Durant la mission du 23 au 27 novembre 2015, Monsieur [X] a chuté d’un toit le 25 novembre 2015 et a été placé en arrêt de travail.
Sollicitant la requalification de ses contrats de mission en un contrat de travail à durée indéterminée dont la rupture produisait les effets d’un licenciement nul et demandant la condamnation de la société Cegelec Industrie Sud-Est au paiement de diverses sommes à titre salarial et indemnitaire, Monsieur [X] a saisi le 2 novembre 2017 le conseil de prud’hommes d’Aix-en-Provence lequel par jugement du 19 février 2019 a :
– déclaré prescrit l’ensemble des demandes se rapportant à la période antérieure au 2 novembre 2015,
– rejeté la demande en requalification des contrats d’intérim en contrat de travail à durée indéterminée,
– débouté Monsieur [X] de l’ensemble de ses demandes,
– débouté la société Cegelec Industrie Sud-Est de sa demande au titre de l’article 700 du code de procédure civile,
– condamné Monsieur [X] aux entiers dépens.
Monsieur [X] a relevé appel de ce jugement le 19 avril 2019 par déclaration adressée au greffe par voie électronique.

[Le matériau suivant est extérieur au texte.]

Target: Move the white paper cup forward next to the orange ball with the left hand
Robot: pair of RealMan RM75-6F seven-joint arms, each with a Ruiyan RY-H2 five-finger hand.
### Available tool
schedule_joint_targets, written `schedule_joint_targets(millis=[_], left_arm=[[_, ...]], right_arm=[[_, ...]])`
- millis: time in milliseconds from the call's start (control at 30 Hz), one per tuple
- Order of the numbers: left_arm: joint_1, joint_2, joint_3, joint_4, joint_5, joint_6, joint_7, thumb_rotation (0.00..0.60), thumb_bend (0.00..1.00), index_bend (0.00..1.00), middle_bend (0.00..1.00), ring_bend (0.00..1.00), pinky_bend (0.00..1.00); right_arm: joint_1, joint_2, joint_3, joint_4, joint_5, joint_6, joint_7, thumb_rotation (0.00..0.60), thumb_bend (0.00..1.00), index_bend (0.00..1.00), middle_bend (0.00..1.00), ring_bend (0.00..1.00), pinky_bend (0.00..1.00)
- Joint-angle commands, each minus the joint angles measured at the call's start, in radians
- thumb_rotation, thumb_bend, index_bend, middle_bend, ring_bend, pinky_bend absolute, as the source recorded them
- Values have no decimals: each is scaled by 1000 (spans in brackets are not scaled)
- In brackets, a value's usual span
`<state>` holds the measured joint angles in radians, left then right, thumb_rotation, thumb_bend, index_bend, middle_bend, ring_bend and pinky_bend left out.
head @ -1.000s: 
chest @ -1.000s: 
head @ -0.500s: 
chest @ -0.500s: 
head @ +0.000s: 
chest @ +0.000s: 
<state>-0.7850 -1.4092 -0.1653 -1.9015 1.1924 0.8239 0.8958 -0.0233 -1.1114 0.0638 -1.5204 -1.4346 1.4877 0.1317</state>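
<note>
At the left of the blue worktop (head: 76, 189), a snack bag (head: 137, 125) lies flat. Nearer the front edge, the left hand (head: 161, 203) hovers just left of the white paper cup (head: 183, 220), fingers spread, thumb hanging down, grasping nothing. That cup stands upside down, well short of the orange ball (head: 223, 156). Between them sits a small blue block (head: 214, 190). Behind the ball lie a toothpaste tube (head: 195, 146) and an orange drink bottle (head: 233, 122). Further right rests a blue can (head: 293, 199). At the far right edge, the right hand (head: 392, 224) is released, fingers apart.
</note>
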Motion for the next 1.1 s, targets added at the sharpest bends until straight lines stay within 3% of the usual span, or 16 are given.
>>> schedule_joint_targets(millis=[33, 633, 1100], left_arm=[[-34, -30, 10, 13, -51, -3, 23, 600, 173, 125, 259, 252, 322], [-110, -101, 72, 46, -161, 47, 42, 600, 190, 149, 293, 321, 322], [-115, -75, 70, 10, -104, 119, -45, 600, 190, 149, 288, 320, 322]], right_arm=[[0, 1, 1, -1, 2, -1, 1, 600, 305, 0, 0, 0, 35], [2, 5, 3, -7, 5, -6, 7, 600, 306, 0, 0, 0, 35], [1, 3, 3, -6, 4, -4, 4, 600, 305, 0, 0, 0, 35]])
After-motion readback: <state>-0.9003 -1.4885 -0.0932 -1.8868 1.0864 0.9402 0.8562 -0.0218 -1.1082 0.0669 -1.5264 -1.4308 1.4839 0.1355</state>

Aux termes de ses conclusions d’appelant notifiées par voie électronique le 17 juillet 2019 auxquelles il convient de se reporter pour l’exposé détaillé des moyens soutenus, Monsieur [X] a demandé à la cour de:
Infirmer le jugement de première instance en ce qu’il a :
– déclaré prescrit l’ensemble des demandes se rapportant à la période antérieure au 2 novembre 2015,
– rejeté la demande en requalification des contrats d’intérim en contrat de travail à durée indéterminée,
– débouté Monsieur [X] de l’ensemble de ses demandes,
Et statuant à nouveau:
A titre principal:
– fixer le salaire moyen de Monsieur [X] à la somme de 1.486,36 €,
– requalifier les contrats d’intérim en contrat à durée indéterminée,
– dire et juger que Monsieur [X] est salarié de la société Cegelec,
– condamner la société Cegelec Industries à verser à Monsieur [X] la somme de 18.579,50€ correspondant à l’indemnisation due au titre des rappels de salaire pour les périodes intercalaires outre 1.857,95 € de congés payés afférents,
– condamner la société Cegelec Industries au paiement de la somme de 5.000 € au titre de l’indemnité de requalification,
– condamner la société Cegelec Industries à verser à Monsieur [X] un complément de salaire dus au titre de la maladie pour la période du 06 juin 2018 au 28 février 2019, à parfaire
– condamner la société Cegelec Industries à verser à Monsieur [X] les salaires depuis la date de mise en invalidité du 1er mars 2019 soit :
– de mars 2019 à juillet 2019 soit 5 mois : 7.431,80 € (1.486,36 x 5)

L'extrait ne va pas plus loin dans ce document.